— Exercise directions —
Transcribe the lines from the start of the data below through the line with "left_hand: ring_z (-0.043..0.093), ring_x", word for word and nothing more.

■ ■ ■

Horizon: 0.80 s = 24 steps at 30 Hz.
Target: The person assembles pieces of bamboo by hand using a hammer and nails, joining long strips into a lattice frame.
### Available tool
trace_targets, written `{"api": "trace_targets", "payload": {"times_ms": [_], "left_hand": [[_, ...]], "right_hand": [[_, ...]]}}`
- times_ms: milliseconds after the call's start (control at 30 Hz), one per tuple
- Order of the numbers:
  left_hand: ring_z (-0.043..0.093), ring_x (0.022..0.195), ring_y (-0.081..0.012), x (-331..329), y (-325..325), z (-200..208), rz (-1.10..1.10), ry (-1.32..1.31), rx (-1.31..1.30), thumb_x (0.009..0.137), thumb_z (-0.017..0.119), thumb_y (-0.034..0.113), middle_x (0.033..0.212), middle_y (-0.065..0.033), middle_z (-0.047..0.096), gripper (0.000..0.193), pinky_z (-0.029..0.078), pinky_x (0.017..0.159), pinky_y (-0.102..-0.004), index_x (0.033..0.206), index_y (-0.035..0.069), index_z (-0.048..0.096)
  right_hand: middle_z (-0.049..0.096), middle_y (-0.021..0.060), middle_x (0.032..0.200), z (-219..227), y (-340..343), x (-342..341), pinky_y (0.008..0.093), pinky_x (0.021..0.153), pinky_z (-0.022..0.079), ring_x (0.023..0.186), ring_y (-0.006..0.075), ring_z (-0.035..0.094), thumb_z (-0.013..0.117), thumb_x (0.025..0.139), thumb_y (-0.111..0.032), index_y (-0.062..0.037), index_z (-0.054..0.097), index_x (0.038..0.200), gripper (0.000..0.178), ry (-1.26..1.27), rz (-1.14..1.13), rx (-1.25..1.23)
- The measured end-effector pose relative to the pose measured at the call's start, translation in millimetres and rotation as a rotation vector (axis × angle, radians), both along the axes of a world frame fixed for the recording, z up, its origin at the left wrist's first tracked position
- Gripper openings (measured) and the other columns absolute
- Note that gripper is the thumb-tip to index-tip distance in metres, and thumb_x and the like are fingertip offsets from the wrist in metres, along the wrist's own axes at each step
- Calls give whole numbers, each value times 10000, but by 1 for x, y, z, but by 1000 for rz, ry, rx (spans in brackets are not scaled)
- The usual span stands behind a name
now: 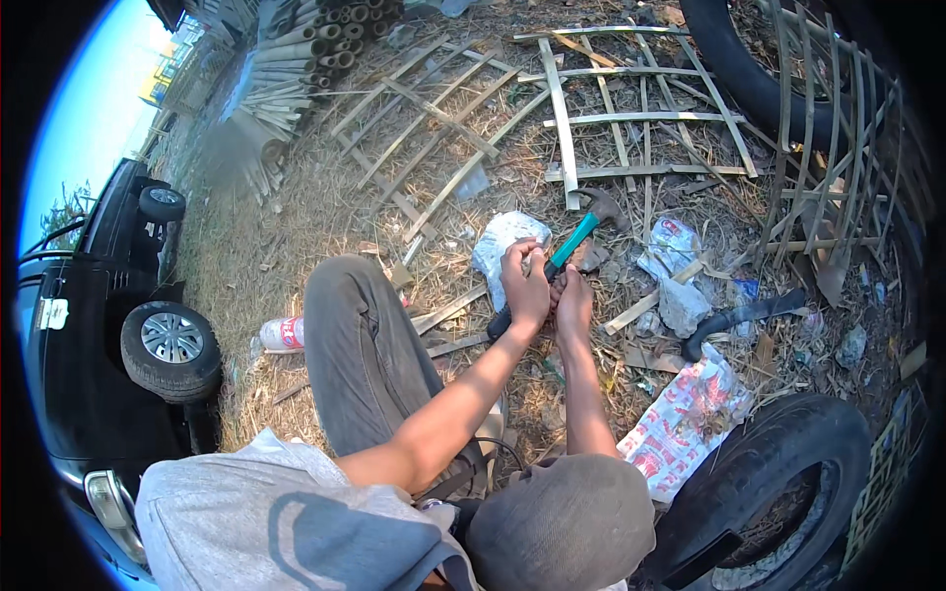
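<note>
My left hand [526, 286] and my right hand [573, 307] are close together in front of my knees, fingers curled inward and nearly touching. Whatever they pinch is too small or hidden to make out. A claw hammer [574, 243] with a teal and black handle slants beneath my left hand, its head up and to the right and its black butt showing left of my left wrist. I cannot tell whether any finger grips it. Just beyond my left hand sits a pale rock [505, 246]. A bamboo strip [655, 295] lies right of my right hand.
Bamboo lattices [641, 119] spread over the dry grass ahead, with stacked bamboo poles [296, 49] behind. A tyre [823, 433] lies at right beside a printed plastic sheet [680, 424]. A curved dark tool [744, 317] is near. A black vehicle [69, 364] stands left, a bottle [283, 334] by my knee.
</note>
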<state>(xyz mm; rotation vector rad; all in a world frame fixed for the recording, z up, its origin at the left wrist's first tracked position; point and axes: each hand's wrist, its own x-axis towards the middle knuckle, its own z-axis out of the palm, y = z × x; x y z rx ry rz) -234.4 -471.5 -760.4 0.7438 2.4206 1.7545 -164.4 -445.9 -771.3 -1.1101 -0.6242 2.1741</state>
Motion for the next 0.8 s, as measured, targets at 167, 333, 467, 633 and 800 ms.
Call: {"api": "trace_targets", "payload": {"times_ms": [167, 333, 467, 633, 800], "left_hand": [[585, 1062, -225, 9, -4, -11, -68, 22, 37, 951, 564, 108, 1094, -129, 660, 141, 426, 963, -349, 1012, -8, 616], [579, 1039, -286, 13, 3, -8, -82, 166, -55, 899, 606, 85, 1069, -133, 675, 103, 454, 922, -402, 948, 1, 641], [552, 1095, -273, 18, 5, 0, -101, 149, -63, 919, 609, 102, 1105, -129, 661, 121, 431, 963, -384, 984, 6, 645], [516, 1204, -174, 1, 10, 136, -228, 66, 374, 1023, 386, 543, 1298, -82, 605, 594, 377, 935, -323, 1229, 31, 606], [507, 1260, -203, 6, 6, 322, -753, 553, 1010, 953, 450, 649, 1320, -130, 590, 754, 427, 926, -333, 1337, 7, 550]], "right_hand": [[393, -61, 650, 3, -8, 25, 252, 531, 327, 577, 56, 393, 455, 1032, -291, -113, 502, 790, 304, -17, -2, -16], [545, 47, 700, 2, -12, 15, 359, 654, 426, 659, 168, 538, 460, 998, -328, 33, 629, 925, 405, -268, 52, 303], [530, 32, 676, -7, -12, 17, 338, 631, 433, 648, 148, 545, 463, 1002, -304, 27, 631, 924, 380, -218, 23, 211], [329, -58, 648, 3, -17, 28, 253, 500, 246, 549, 60, 301, 476, 1021, -308, -153, 384, 722, 350, 52, 21, 11], [308, -66, 626, 10, -12, 31, 248, 490, 237, 529, 54, 294, 467, 1028, -285, -152, 364, 701, 368, 65, 14, -30]]}}
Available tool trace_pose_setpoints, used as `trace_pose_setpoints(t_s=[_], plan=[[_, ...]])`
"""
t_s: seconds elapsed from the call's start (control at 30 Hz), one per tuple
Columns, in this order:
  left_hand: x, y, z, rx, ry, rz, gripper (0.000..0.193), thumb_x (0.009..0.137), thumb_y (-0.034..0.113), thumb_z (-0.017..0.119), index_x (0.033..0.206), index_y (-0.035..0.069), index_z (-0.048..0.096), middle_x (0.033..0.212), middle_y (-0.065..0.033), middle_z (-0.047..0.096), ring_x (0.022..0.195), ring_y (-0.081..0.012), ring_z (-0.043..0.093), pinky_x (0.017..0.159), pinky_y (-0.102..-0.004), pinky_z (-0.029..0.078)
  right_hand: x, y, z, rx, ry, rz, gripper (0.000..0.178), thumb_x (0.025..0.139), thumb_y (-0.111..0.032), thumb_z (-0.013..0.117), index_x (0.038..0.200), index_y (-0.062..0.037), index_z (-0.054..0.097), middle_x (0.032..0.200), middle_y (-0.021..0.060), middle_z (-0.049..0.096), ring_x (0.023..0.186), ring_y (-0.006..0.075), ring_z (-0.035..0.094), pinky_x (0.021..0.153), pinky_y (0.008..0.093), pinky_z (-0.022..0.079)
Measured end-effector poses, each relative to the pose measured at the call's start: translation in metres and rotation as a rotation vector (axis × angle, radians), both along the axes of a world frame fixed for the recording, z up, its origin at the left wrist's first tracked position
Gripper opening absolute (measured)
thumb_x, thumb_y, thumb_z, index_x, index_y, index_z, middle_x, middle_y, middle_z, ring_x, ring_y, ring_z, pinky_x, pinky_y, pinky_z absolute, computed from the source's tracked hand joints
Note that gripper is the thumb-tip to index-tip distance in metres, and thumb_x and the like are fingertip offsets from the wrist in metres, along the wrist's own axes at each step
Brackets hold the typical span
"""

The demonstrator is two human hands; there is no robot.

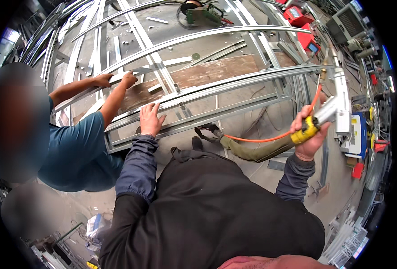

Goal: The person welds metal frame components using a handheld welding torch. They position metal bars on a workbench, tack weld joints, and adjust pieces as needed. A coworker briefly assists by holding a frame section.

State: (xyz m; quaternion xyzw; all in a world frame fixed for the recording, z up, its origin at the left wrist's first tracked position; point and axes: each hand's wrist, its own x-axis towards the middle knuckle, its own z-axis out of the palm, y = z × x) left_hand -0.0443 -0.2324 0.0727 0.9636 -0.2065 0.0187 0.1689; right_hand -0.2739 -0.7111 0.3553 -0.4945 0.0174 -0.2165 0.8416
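Observation:
My left hand [150,120] lies on the near rail of a long metal frame [207,92], its fingers stretched over the steel and a little apart. To the right, my right hand [310,139] is wrapped round the yellow grip of a silver-and-white air tool [342,101], raised near the frame's right end. An orange hose [256,141] runs to the tool's grip, and a brass-coloured fitting shows near the tool's head. What kind of air tool it is cannot be told. Left of me, a co-worker in a blue shirt has both hands [127,80] on a rail.
A brown wooden board [216,74] lies under the frame. Red machines [297,15] stand at the far right, with a blue-and-white box [356,134] nearer. A green reel device [200,13] sits at the back. Metal profiles and scraps are strewn over the concrete floor.

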Motion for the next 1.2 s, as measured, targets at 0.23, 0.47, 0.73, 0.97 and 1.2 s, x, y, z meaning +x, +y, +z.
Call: trace_pose_setpoints(t_s=[0.23, 0.47, 0.73, 0.97, 1.2], plan=[[0.008, 0.002, -0.004, -0.034, 0.010, 0.054, 0.076, 0.084, 0.030, 0.094, 0.153, 0.016, 0.064, 0.145, -0.0089, 0.061, 0.139, -0.0338, 0.055, 0.121, -0.0489, 0.042, -0.018, 0.031, -0.031, -0.099, 0.194, -0.019, 0.104, 0.105, -0.068, 0.068, 0.178, -0.0116, 0.021, 0.108, 0.0068, 0.064, 0.077, 0.0150, 0.070, 0.064, 0.0331, 0.063], [0.023, -0.002, -0.011, 0.026, 0.080, 0.017, 0.071, 0.089, 0.033, 0.089, 0.153, 0.018, 0.064, 0.145, -0.0073, 0.061, 0.141, -0.0339, 0.054, 0.123, -0.0503, 0.039, -0.027, 0.039, -0.039, -0.144, 0.270, -0.019, 0.102, 0.106, -0.067, 0.066, 0.178, -0.0090, 0.023, 0.109, 0.0064, 0.063, 0.077, 0.0139, 0.069, 0.064, 0.0327, 0.063], [0.023, -0.001, -0.016, 0.029, 0.080, 0.025, 0.062, 0.093, 0.036, 0.084, 0.150, 0.020, 0.066, 0.146, -0.0068, 0.063, 0.142, -0.0334, 0.052, 0.121, -0.0528, 0.035, -0.036, 0.038, -0.036, -0.140, 0.330, -0.084, 0.101, 0.104, -0.069, 0.068, 0.177, -0.0109, 0.026, 0.109, 0.0078, 0.063, 0.076, 0.0157, 0.070, 0.062, 0.0318, 0.063], [0.028, 0.000, -0.027, 0.040, 0.123, 0.017, 0.060, 0.093, 0.032, 0.085, 0.148, 0.018, 0.065, 0.143, -0.0090, 0.062, 0.144, -0.0359, 0.051, 0.124, -0.0540, 0.034, -0.044, 0.029, -0.036, -0.146, 0.283, -0.059, 0.094, 0.110, -0.060, 0.065, 0.178, -0.0094, 0.025, 0.113, 0.0089, 0.064, 0.080, 0.0160, 0.070, 0.066, 0.0327, 0.063], [0.029, 0.004, -0.043, 0.009, 0.095, 0.004, 0.061, 0.094, 0.025, 0.084, 0.150, 0.015, 0.062, 0.149, -0.0142, 0.058, 0.145, -0.0394, 0.050, 0.124, -0.0556, 0.034, -0.047, 0.026, -0.040, -0.192, 0.296, -0.135, 0.099, 0.106, -0.066, 0.067, 0.177, -0.0092, 0.027, 0.110, 0.0089, 0.065, 0.075, 0.0156, 0.068, 0.063, 0.0342, 0.061]])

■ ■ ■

— Written solution —
Horizon: 0.80 s = 24 steps at 30 Hz.
Target: The person assembles pieces of bamboo by hand using a hammer and nails, joining long strips into a lattice frame.
### Available tool
trace_targets, written `{"api": "trace_targets", "payload": {"times_ms": [_], "left_hand": [[_, ...]], "right_hand": [[_, ...]]}}`
- times_ms: milliseconds after the call's start (control at 30 Hz), one per tuple
- Order of the numbers:
  left_hand: ring_z (-0.043..0.093), ring_x (0.022..0.195), ring_y (-0.081..0.012), x (-331..329), y (-325..325), z (-200..208), rz (-1.10..1.10), ry (-1.32..1.31), rx (-1.31..1.30), thumb_x (0.009..0.137), thumb_z (-0.017..0.119), thumb_y (-0.034..0.113), middle_x (0.033..0.212), middle_y (-0.065..0.033), middle_z (-0.047..0.096), gripper (0.000..0.193), pinky_z (-0.029..0.078), pinky_x (0.017..0.159), pinky_y (-0.102..-0.004), index_x (0.033..0.206), index_y (-0.035..0.069), index_z (-0.048..0.096)

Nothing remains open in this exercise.